Statistical Analysis

We used R: A Language and Environment for Statistical Computing (R Foundation for Statistical Computing, Vienna, Austria) for all statistical analysis. From each set of correspondence points, we used principal component analysis (PCA) to compute PCA modes, which we have defined as “shape parameters”. This resulted in two sets of shape parameters, one for the LA and one for the LAA. Based on PCA, the ten shape parameters from each set that described the largest amount of shape variance in the cohort were considered as candidates for inclusion in the statistical model for prediction of stroke. We used the LASSO logistic method to select the shape parameters most predictive of stroke(15). LASSO is a regularized regression model which penalizes model complexity. Using this method, shape parameters not predictive of stroke have coefficients set to zero.

The result is a simpler model that includes only shape parameters predictive of stroke. Next, we created a second logistic regression model using CHA2DS2-VASc score. Finally, we added shape parameters to the CHA2DS2-VASc score to create a third model. The second and third models were compared using the DeLong method(16) to determine if shape significantly improved stroke prediction independent of CHA2DS2-VASc score.
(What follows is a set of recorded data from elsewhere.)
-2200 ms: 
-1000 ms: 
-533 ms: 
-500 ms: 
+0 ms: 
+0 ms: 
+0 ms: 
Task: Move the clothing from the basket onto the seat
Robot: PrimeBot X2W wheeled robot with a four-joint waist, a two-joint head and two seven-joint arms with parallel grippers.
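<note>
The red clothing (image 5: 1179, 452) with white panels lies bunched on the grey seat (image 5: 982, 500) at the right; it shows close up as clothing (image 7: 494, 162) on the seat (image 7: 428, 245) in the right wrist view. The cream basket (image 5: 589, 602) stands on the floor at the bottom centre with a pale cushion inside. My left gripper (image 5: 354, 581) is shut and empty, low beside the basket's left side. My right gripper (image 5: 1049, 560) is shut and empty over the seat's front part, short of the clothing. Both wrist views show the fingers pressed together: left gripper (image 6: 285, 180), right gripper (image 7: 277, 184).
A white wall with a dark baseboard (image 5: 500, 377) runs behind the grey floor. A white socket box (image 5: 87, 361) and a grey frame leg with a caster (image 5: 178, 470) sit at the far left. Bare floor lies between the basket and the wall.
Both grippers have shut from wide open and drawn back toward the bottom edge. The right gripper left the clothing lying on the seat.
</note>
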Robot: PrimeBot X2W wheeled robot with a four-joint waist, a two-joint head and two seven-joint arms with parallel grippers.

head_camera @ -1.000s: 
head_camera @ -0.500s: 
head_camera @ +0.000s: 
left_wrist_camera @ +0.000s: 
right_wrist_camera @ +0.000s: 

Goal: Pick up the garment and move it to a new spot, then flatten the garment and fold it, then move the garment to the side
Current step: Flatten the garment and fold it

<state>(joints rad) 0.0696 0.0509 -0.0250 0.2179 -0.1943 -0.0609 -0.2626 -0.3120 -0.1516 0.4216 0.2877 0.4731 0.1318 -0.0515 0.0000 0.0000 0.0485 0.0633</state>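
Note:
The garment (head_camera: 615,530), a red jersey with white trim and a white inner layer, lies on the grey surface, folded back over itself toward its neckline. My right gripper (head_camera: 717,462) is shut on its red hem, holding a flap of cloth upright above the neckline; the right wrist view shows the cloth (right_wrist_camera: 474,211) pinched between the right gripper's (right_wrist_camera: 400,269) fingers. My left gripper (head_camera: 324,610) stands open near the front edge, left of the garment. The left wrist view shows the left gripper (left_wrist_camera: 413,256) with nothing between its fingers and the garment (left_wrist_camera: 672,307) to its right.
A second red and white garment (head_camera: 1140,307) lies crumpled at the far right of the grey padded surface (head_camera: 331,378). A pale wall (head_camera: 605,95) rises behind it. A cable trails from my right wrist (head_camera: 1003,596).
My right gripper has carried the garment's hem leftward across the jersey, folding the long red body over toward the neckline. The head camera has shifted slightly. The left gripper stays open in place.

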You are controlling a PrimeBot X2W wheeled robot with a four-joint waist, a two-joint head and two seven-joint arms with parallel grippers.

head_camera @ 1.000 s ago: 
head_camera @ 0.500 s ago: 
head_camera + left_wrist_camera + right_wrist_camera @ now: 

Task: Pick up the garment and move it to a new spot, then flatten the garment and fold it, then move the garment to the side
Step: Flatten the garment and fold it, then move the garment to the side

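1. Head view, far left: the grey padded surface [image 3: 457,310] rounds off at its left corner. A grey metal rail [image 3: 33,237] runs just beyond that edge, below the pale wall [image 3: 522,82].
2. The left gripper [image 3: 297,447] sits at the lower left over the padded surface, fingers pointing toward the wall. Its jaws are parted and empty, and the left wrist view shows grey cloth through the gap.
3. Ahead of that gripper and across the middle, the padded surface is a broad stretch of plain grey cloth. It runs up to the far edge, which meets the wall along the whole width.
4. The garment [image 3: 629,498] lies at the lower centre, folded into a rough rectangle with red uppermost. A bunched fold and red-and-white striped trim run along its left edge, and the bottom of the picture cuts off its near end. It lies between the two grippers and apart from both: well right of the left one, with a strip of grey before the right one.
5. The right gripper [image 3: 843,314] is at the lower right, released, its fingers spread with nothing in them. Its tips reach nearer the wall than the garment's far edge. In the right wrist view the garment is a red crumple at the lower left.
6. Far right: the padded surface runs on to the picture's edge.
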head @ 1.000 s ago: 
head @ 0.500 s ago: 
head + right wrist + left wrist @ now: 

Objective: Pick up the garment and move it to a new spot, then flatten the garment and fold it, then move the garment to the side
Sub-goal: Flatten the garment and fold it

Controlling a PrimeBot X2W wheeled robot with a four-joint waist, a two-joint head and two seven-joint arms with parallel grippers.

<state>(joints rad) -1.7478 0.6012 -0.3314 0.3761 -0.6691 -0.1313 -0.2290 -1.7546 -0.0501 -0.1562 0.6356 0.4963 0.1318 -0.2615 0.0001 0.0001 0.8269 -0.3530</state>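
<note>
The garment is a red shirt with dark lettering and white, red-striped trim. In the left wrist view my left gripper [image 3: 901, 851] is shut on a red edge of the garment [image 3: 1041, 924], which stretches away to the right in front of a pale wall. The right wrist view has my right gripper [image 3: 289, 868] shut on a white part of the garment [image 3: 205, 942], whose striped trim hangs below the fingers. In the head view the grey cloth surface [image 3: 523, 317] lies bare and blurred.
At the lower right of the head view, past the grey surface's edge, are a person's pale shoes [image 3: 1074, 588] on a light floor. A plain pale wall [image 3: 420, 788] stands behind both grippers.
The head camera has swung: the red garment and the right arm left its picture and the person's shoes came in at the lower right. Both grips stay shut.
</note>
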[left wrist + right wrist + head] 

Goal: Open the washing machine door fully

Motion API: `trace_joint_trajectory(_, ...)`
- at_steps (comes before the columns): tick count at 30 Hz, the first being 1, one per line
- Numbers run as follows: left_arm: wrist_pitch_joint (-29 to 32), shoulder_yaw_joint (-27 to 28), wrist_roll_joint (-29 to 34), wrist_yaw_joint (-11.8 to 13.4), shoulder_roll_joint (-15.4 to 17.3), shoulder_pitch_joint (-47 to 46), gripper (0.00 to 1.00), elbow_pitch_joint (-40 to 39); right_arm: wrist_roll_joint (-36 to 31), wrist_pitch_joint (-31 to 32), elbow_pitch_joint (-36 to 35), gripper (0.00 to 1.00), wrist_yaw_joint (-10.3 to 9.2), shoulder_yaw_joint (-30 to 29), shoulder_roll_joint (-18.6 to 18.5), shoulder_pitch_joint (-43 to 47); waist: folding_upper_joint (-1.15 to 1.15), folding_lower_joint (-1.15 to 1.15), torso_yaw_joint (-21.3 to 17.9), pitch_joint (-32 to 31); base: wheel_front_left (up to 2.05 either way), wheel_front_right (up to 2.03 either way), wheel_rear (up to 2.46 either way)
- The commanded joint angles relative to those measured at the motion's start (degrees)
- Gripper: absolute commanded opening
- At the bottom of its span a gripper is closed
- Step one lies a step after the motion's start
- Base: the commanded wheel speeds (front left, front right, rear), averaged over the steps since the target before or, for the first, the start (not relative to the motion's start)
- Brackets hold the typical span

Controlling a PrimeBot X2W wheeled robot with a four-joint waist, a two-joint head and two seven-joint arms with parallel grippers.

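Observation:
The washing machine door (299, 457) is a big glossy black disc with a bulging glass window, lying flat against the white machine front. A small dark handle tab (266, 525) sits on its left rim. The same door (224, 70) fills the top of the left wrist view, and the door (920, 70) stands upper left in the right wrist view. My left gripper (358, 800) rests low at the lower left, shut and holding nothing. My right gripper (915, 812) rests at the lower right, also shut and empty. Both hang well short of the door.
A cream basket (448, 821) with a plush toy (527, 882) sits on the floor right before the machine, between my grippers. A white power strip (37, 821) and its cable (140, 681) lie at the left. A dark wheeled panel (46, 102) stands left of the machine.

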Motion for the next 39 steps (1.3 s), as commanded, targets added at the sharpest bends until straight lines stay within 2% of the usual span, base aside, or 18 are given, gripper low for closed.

A p-value < 0.05 was considered statistically significant for all statistical comparisons performed.

Results

Clinical characteristics of the patients included in the stroke and no stroke groups are shown in Table 1. Mean patient age was 69 and a minority of patients were female. Clinical characteristics were similar between groups with the exception of vascular disease and history of prior stroke. The CHA2DS2-VASc score was higher in the stroke group than the no stroke group (median 4 vs. 3, p = .006). Patients in the stroke group had a median time of 420 days between the incident MRI and the stroke. Patients in the control group had a median follow up of 551 days.

Table 1:

Baseline characteristics of the patients included in the study in both the stroke and non-stroke groups are shown. Comorbidities are displayed as number of subjects and percentage of the cohort. Age is displayed as mean and standard deviation (SD). CHA2DS2-VASc score, days from MRI to stroke, and days of follow up are displayed as median and interquartile range (IQR).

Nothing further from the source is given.